Repeat the data exactly, please.

Data extract →
───

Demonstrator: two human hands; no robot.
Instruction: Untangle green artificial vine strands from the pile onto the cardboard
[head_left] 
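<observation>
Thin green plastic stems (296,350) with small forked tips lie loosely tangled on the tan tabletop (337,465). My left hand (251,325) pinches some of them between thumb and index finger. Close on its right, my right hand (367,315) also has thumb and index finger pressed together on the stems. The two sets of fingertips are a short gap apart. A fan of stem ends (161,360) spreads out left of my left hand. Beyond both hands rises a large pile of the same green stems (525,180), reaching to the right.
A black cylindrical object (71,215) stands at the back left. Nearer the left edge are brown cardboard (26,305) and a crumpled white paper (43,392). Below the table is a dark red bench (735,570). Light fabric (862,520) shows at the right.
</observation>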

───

Exercise response →
Demonstrator: two human hands; no robot.
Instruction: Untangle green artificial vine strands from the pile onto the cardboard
[head_left] 
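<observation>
Thin green plastic stems (296,350) with small forked tips lie loosely tangled on the tan tabletop (337,465). My left hand (251,325) pinches some of them between thumb and index finger. Close on its right, my right hand (367,315) also has thumb and index finger pressed together on the stems. The two sets of fingertips are a short gap apart. A fan of stem ends (161,360) spreads out left of my left hand. Beyond both hands rises a large pile of the same green stems (525,180), reaching to the right.
A black cylindrical object (71,215) stands at the back left. Nearer the left edge are brown cardboard (26,305) and a crumpled white paper (43,392). Below the table is a dark red bench (735,570). Light fabric (862,520) shows at the right.
</observation>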

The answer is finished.